Go through the data below. Pull out every line that has the word "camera".
#####
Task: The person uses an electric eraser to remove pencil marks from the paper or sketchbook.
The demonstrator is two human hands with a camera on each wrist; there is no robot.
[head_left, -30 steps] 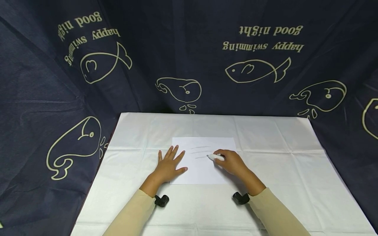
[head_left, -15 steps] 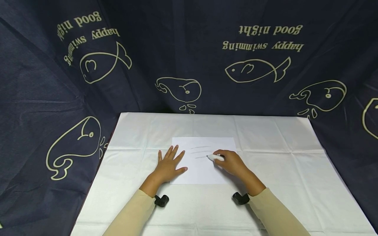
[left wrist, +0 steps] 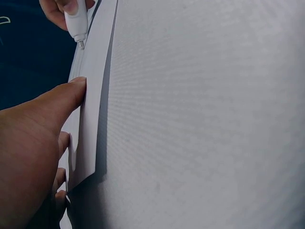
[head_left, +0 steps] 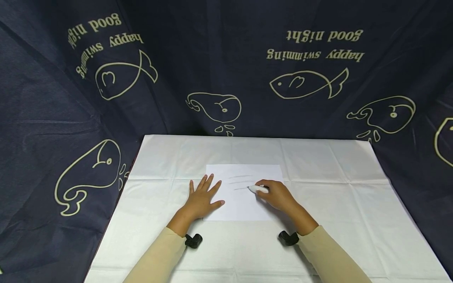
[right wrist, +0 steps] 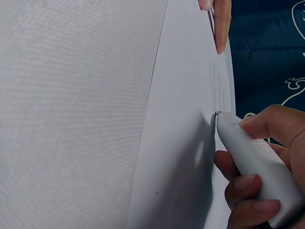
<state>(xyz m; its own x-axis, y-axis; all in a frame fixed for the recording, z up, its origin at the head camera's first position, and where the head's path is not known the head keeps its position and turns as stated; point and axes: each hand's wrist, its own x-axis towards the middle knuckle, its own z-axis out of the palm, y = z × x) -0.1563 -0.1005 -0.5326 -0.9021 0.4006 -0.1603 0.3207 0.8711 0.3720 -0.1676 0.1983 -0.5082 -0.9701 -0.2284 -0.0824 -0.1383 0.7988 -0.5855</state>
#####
◆ Task solution
The demonstrator is two human hands with a camera on each wrist; there is no robot.
<state>(xyz m; its own x-axis, y-axis; all in a frame fixed for the recording, z up, its origin at the head camera's first position, and where the head's path is not known the head keeps its position and turns as stated; point and axes: each hand's wrist, its own x-axis towards the middle knuckle, its own z-axis out of the palm, y = z × x) -0.1563 -0.1005 -0.5326 -0.9021 0.4006 -0.1603 0.3207 0.8711 0.3720 -0.1676 0.1983 -0.5082 -0.9701 -0.2284 -0.0824 -0.1383 0.7988 -0.5855</state>

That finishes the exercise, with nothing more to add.